Trois essais ont testé cette comparaison chez 377 personnes vivant principalement à domicile. En raison de données probantes d’un niveau de confiance très faible, nous avons une confiance très limitée dans les résultats indiquant peu ou pas de différence entre les groupes en ce qui concerne le « résultat négatif » (décès ou passage à un niveau de soins supérieur ou incapacité à marcher) à un an (3 études) ; la qualité de vie à un an (1 étude) ; la mortalité à 4 ou 12 mois (2 études) ; l'indépendance dans les activités personnelles de la vie quotidienne (1 étude) ; le passage permanent à un niveau de soins supérieur (2 études) ou l'incapacité à marcher (2 études).

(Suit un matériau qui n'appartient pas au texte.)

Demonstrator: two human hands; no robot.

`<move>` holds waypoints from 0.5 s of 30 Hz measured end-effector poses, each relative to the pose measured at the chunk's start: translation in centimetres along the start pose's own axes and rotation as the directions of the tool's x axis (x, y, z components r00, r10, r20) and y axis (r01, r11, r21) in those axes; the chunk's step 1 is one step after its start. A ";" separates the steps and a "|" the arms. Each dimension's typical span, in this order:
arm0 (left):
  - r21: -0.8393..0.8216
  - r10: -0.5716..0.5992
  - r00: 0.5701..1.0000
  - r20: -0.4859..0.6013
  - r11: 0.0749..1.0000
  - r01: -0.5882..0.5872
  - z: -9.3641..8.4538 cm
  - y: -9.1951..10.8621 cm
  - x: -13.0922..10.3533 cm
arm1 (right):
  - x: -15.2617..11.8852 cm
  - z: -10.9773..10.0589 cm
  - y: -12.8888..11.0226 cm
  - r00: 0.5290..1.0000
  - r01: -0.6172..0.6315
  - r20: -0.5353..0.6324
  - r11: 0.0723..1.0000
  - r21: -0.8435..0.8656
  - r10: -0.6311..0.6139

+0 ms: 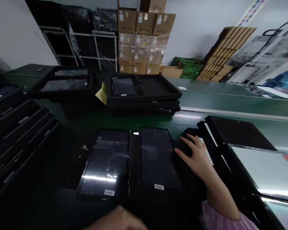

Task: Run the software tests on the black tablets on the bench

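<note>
Spread flat, the right hand (196,156) is pressing on the black tray's (182,150) edge beside the right screen (158,158). Left grip (117,220) is blurry, cannot tell. Lifting a screen probably needs fingers under its edge.

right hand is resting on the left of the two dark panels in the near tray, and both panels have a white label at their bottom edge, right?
Not quite: the right hand rests at the right edge of the right panel, not the left panel. Both do carry a white label, as the head view shows.
</note>
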State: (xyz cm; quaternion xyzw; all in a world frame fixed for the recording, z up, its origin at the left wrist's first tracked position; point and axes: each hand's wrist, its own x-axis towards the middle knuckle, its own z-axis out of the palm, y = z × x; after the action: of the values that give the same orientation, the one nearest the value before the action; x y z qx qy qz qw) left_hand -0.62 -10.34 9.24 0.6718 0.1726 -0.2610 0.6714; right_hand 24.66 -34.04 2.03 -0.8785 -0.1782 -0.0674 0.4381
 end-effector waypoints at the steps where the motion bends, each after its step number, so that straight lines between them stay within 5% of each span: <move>1: 0.078 0.040 0.998 -0.051 0.996 -0.036 -1.1 1.2 0.6 | -0.5 0.5 0.0 1.000 -0.001 0.013 1.000 -0.026 0.001; 4: 0.619 0.385 0.884 -0.267 0.771 -0.149 -4.5 4.5 4.4 | -1.4 2.4 -0.1 0.995 -0.061 0.076 0.998 -0.030 0.063; 6: 0.859 0.525 0.795 -0.304 0.512 -0.009 -6.7 5.9 7.8 | -1.1 3.5 -0.1 0.994 -0.084 0.073 0.996 -0.028 0.085; 10: 0.918 0.565 0.771 -0.294 0.391 0.063 -9.3 7.0 13.0 | 0.9 5.1 0.4 0.997 -0.075 0.025 0.997 -0.032 0.076; 15: 0.931 0.582 0.752 -0.308 0.346 0.114 -9.7 7.1 14.5 | 1.5 5.9 0.9 0.999 -0.027 -0.048 0.999 -0.034 0.026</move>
State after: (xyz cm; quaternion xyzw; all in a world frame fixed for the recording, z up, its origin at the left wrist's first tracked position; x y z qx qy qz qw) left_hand 16.36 -2.75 6.22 0.9874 0.0952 0.0236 0.1241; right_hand 26.14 -29.50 -1.84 -0.8865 -0.1549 -0.0856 0.4276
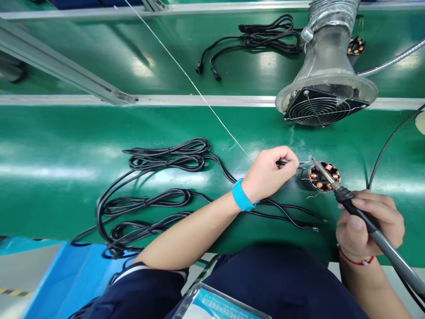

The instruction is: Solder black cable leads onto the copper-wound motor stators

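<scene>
My right hand (pixel 370 223) is wrapped round the handle of a soldering iron (pixel 361 210), its metal tip slanting up to the left above a motor stator (pixel 323 176) with copper windings. Pinched in the fingers of my left hand (pixel 274 170) is a thin black cable (pixel 303 163), whose bare end lies close to the iron's tip. A thin pale strand (pixel 212 108) runs down from the top and reaches my left hand; whether the fingers hold it too is hidden. Faint smoke (pixel 295 141) hangs above the stator, which stands on the green bench (pixel 232 128).
Coiled black cables (pixel 169 159) lie left of my arm, with stripped cable ends (pixel 314 228) below the stator. A fume extractor hood (pixel 325 95) with a fan grille overhangs the work. Another cable bundle (pixel 265 37) and a second stator (pixel 356 46) sit beyond the metal rail (pixel 199 100).
</scene>
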### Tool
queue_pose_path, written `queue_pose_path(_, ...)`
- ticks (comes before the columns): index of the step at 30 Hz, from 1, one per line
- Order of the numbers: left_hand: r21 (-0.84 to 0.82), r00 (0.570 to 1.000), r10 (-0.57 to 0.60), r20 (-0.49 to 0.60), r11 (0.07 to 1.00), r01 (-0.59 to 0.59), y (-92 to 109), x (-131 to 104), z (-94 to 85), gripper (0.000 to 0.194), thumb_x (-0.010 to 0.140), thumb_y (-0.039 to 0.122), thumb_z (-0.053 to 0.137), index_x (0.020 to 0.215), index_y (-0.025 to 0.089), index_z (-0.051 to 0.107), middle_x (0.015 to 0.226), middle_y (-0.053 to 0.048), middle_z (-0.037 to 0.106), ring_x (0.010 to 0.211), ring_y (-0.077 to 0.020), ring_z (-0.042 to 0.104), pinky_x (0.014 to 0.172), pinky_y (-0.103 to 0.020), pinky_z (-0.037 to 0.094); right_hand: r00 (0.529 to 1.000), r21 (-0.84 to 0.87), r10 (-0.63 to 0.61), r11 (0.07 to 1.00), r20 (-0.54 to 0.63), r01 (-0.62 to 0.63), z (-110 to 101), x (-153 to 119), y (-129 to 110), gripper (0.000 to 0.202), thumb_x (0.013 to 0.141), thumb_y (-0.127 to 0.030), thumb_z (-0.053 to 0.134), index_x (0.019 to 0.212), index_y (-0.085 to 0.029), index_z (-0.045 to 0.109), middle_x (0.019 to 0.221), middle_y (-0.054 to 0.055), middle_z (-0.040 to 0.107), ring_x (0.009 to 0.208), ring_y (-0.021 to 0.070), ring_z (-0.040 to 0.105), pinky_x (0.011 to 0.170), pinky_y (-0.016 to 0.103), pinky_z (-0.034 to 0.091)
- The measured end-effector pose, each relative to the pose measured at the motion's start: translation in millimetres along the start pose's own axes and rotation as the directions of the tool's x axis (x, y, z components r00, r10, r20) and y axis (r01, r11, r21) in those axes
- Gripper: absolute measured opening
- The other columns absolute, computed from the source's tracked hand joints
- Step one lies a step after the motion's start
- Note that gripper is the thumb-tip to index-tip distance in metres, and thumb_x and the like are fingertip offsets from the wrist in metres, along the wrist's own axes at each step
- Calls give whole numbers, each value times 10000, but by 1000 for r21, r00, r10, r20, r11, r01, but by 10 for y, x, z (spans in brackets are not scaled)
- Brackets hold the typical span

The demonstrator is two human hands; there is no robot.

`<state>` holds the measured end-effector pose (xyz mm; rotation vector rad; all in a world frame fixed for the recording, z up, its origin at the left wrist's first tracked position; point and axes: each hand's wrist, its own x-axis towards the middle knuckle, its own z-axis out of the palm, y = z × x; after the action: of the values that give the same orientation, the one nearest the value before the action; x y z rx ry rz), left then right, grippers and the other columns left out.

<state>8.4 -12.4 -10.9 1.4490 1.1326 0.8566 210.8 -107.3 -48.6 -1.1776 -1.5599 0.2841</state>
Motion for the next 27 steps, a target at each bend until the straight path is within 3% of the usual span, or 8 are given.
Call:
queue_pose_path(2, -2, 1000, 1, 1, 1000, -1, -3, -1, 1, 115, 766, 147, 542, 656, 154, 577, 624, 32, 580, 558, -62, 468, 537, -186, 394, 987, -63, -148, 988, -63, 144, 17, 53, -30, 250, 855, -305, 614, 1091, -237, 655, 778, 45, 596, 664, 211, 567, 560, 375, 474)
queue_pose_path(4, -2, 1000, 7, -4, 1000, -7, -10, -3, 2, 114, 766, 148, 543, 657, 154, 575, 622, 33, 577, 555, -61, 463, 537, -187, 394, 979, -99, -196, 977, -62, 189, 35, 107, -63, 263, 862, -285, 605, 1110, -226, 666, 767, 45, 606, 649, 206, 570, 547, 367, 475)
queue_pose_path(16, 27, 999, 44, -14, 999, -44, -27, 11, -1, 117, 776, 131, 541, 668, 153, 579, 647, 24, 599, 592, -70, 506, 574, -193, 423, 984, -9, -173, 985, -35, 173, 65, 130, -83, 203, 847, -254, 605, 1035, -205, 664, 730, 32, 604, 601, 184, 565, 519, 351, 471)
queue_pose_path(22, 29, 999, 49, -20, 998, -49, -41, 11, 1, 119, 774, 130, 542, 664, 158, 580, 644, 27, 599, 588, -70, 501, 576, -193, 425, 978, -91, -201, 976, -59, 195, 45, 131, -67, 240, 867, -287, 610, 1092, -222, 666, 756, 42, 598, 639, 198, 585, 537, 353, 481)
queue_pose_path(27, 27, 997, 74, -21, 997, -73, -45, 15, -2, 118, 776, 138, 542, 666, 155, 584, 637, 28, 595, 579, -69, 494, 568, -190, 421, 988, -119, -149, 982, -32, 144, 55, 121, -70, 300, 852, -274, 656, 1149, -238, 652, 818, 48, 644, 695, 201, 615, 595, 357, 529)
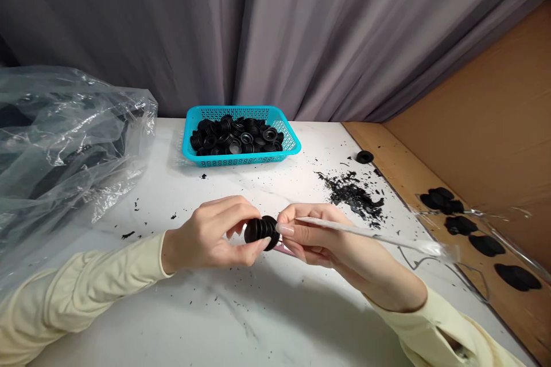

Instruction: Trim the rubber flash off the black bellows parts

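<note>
My left hand pinches a small black ribbed rubber part between thumb and fingers, holding it sideways above the white table. My right hand is closed, its fingertips against the right end of that part. A long thin tool with a whitish, plastic-wrapped-looking handle lies across my right hand and points back toward the wrist. Its working tip is hidden by the fingers and the part. A bit of something pinkish shows below the right fingertips; I cannot make out what it is.
A blue perforated basket full of similar black parts stands at the back. Black shavings are heaped on the right, near one loose black part. Flat black pieces lie on the wooden strip. Clear plastic sheeting covers the left.
</note>
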Demonstrator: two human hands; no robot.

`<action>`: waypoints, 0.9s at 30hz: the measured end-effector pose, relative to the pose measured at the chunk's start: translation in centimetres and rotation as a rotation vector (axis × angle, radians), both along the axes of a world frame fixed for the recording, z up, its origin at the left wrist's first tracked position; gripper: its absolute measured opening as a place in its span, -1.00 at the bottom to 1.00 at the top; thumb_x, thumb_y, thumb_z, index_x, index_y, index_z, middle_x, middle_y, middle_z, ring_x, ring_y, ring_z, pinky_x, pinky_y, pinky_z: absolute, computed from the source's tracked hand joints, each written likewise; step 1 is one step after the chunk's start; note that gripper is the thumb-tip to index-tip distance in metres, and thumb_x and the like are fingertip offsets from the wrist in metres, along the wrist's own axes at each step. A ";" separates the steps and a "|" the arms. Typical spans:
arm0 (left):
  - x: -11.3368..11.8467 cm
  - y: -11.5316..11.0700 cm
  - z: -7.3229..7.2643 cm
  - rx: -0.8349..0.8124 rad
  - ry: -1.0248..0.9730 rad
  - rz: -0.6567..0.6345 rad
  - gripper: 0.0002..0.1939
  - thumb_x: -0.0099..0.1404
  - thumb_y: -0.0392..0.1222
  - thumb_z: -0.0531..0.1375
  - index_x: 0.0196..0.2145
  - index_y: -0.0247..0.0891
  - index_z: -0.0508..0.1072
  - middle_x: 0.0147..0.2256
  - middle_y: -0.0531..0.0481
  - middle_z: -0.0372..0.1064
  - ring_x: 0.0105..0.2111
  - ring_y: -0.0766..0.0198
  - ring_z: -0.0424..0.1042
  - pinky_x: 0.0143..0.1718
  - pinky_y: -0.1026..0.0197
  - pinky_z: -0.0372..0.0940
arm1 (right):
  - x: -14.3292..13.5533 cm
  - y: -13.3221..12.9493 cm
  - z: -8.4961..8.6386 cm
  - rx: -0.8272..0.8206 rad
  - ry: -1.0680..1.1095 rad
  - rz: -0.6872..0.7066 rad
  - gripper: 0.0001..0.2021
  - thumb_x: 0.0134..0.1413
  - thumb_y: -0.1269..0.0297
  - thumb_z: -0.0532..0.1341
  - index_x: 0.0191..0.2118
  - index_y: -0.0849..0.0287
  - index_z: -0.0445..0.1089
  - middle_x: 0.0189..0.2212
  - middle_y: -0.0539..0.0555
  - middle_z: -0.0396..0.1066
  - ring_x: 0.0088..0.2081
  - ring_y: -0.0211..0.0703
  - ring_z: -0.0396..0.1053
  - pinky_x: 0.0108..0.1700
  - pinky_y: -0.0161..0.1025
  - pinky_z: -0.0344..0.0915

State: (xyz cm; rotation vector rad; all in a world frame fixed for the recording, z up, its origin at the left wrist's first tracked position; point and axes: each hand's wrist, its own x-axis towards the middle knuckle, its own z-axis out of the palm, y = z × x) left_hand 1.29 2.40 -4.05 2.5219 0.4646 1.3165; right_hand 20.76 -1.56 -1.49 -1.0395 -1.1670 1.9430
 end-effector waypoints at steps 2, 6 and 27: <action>0.1 -0.1 0.0 0.052 -0.009 0.033 -0.88 0.11 -0.45 0.18 -0.42 -0.32 0.31 -0.61 0.09 0.25 -0.64 0.43 0.11 -0.67 0.34 0.14 | -0.1 0.2 0.2 -0.030 0.017 0.005 -0.74 0.14 0.24 0.25 -0.48 0.26 0.29 -0.70 -0.11 0.11 -0.63 -0.41 -0.10 -0.56 -0.34 -0.24; 0.1 -0.4 0.2 0.095 0.023 0.049 -0.86 0.15 -0.46 0.17 -0.44 -0.29 0.29 -0.63 0.11 0.22 -0.65 0.43 0.10 -0.66 0.35 0.13 | -0.1 0.7 -0.5 -0.126 0.159 0.059 -0.79 0.13 0.34 0.22 -0.50 0.26 0.29 -0.76 -0.16 0.04 -0.69 -0.45 -0.17 -0.59 -0.36 -0.23; -0.1 -0.9 1.0 -0.067 0.046 0.038 -0.82 0.13 -0.47 0.10 -0.56 -0.28 0.28 -0.69 0.13 0.21 -0.69 0.45 0.06 -0.69 0.37 0.07 | 1.3 -0.3 2.3 0.412 -0.417 -0.175 -0.64 0.24 0.01 0.12 -0.23 0.16 0.54 -0.66 -0.02 0.32 -0.60 -0.23 0.26 -0.41 -0.22 0.27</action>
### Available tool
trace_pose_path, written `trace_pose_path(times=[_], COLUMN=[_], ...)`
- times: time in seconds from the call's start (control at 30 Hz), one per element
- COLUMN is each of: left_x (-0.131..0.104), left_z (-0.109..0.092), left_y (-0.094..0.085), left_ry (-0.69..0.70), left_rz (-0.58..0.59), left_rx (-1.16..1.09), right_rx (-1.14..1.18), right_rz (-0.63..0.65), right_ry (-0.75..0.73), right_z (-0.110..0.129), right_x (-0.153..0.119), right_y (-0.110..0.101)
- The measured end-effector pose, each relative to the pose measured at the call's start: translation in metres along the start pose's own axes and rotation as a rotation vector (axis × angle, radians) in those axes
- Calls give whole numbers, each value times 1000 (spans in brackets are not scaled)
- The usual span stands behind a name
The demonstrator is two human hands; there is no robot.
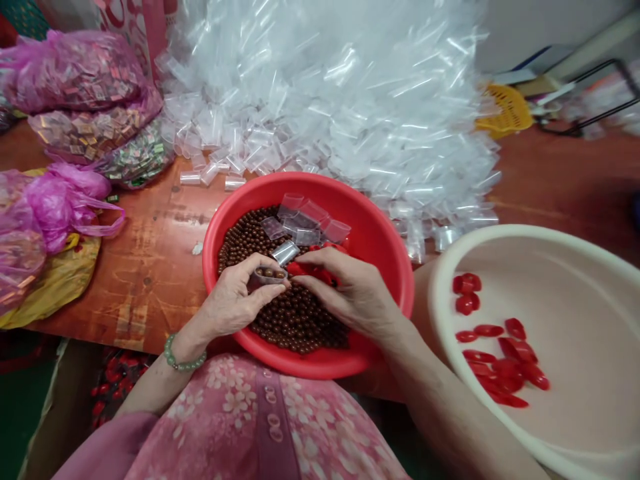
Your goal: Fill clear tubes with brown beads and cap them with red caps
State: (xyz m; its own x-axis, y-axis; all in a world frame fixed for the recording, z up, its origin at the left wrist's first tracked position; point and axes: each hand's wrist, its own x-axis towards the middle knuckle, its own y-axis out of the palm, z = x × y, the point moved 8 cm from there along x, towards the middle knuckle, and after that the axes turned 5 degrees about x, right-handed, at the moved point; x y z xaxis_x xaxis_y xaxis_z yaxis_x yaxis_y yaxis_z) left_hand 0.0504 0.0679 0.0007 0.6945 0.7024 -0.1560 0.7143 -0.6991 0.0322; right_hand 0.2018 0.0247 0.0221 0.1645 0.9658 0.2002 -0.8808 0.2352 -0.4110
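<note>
A small clear container, its open end showing shiny brown balls, is over the red basin. The left hand pinches it between thumb and fingers. Also over the basin, the right hand has its fingertips just beside it; whether they grip anything, I cannot tell.

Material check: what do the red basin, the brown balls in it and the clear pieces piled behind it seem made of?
Red basin: probably plastic, low-sheen, judging by its even colour and smooth rounded rim.
Brown balls: glossy, with small highlights; possibly plastic, but the material stays open.
Clear pieces: likely thin plastic, shiny, being see-through with bright streaks.
</note>
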Motion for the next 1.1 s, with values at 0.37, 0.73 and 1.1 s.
trace_pose_path(times=[0.37, 0.73, 1.1], left_x=[2, 5, 7], left_z=[3, 1, 1], left_y=[5, 9, 10], left_ry=[-10, 72, 125], left_rz=[76, 165, 195], left_rx=[128, 95, 150], right_rx=[708, 271, 76], right_rz=[-96, -151, -182], right_ry=[412, -12, -165], right_z=[-20, 30, 37], right_x=[4, 2, -4], right_y=[12, 14, 23])
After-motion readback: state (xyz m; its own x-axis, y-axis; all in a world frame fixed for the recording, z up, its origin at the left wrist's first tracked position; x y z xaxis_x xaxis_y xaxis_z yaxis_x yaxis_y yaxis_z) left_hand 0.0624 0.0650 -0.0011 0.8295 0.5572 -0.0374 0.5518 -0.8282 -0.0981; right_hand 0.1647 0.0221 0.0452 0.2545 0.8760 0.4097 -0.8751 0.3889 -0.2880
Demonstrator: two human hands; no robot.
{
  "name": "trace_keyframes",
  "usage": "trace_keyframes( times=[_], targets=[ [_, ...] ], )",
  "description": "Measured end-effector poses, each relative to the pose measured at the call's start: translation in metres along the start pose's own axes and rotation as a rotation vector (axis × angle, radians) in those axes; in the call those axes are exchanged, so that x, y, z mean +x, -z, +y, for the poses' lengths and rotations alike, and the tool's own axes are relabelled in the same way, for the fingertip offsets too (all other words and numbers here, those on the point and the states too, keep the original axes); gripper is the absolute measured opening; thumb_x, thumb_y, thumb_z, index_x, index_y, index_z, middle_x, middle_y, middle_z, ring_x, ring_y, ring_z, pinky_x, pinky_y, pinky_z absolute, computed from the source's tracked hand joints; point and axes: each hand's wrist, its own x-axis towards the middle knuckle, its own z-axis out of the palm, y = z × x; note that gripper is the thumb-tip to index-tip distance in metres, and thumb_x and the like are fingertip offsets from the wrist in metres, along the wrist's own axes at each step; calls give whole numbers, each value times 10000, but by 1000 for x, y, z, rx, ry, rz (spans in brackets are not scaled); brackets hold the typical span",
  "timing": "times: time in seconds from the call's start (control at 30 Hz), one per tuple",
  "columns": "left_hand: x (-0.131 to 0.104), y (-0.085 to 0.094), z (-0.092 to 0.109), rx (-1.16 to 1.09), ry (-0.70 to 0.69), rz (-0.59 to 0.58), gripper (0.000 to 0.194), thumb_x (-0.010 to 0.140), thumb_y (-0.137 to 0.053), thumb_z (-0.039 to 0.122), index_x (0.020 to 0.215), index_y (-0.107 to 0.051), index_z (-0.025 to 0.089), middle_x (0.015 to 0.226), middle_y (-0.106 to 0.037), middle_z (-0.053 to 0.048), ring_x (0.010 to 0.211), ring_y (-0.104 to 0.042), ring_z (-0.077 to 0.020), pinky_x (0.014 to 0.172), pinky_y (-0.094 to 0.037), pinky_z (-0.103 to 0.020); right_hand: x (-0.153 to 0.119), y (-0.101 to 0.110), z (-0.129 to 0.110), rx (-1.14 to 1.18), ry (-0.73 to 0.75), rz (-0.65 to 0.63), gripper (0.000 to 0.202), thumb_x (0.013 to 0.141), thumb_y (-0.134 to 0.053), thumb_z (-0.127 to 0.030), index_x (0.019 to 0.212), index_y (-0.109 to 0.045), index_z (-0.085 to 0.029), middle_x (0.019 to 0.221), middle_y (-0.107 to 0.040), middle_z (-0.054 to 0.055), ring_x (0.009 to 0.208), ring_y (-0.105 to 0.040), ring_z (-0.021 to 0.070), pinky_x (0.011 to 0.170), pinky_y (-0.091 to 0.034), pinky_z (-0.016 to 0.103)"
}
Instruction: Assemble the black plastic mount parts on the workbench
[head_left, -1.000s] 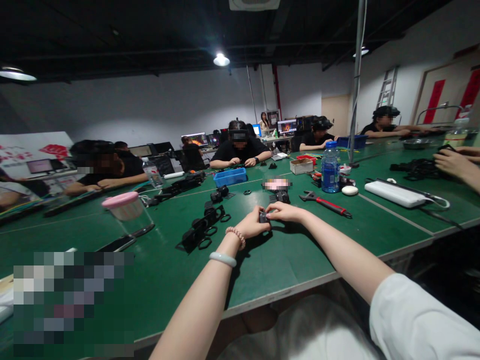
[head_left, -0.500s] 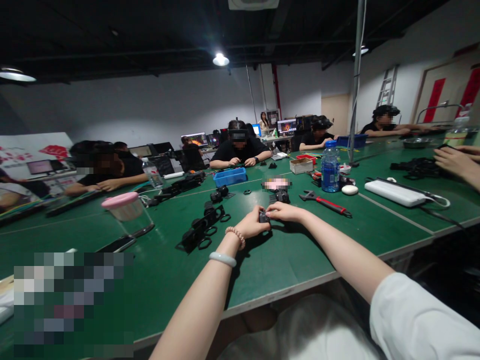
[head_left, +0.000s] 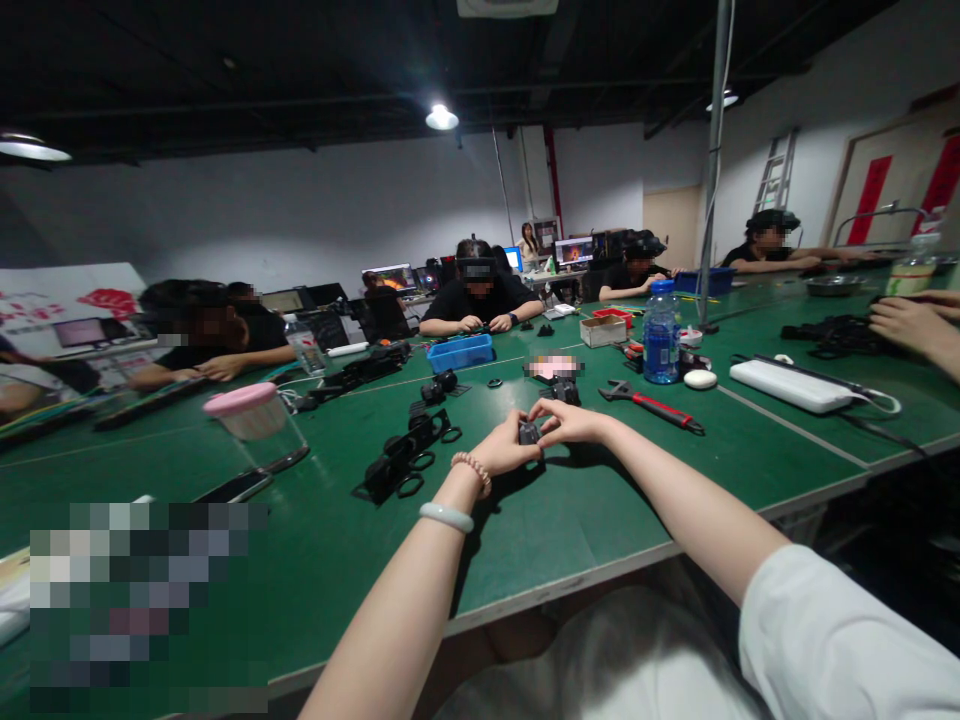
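Between my hands, just above the green table [head_left: 585, 510], is a small black block-shaped part [head_left: 529, 434]. My left hand [head_left: 507, 446] grips it from the left, thumb on the near side. From the right, my right hand [head_left: 568, 424] closes its thumb and curled fingers on the same part. The part's details are too small to make out. To the left of my left hand lie several black parts with ring-shaped pieces [head_left: 405, 458]. Beyond my hands sit another black part [head_left: 566, 390] and a pixelated pink item [head_left: 553, 368].
An adjustable wrench [head_left: 652, 405] with red handles lies at right, near a blue-liquid bottle [head_left: 661, 335] and a white power strip [head_left: 791, 385]. A pink-lidded cup [head_left: 251, 420] and a phone [head_left: 234, 488] are at left. A blue tray [head_left: 459, 353] stands farther back. Co-workers sit around the table.
My right hand's fingers have shifted and arched more around the black part, with the thumb lower. My left hand stays nearly where it was.
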Motion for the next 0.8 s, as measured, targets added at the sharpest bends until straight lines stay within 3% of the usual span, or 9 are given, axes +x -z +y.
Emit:
trace_keyframes(
  times=[0.4,0.8],
  targets=[
    [2,-1,-6,9,-40,-14,549,554,-562,372,1022,-400,137,824,-535,-42,697,-504,-165,580,-385,-252,-2,-1,-1,-28,52,-24,446,579,-645,-265,967,-443,-180,1021,-453,46,795,-502,118,684,-422,248],
    [2,-2,-7,34,-37,-13,530,546,-560,376,1000,-406,150,797,-528,-25,656,-497,-151,553,-379,-244,0,-1,4,-17,14,-14,396,605,-623,-299,947,-460,-182,985,-492,42,790,-522,131,642,-425,237]
  ],
)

La douleur à long terme liée à la hanche n'a pas été rapportée.
Un essai a testé cette comparaison chez 240 résidents de maisons de retraite. Il existe des données probantes d’un niveau de confiance faible selon lesquelles il pourrait y avoir des différences minimes ou nulles entre les groupes à 12 mois en ce qui concerne le « résultat négatif » défini comme la mort ou l'incapacité à marcher, ou la mortalité à 4 mois ou à 12 mois. En raison de données probantes d’un niveau de confiance très faible, nous avons très peu confiance dans les résultats indiquant une absence de différence entre les groupes en matière de dépendance à 4 semaines ou à 12 mois, ou en matière de qualité de vie, d'incapacité à marcher ou de douleur à 12 mois.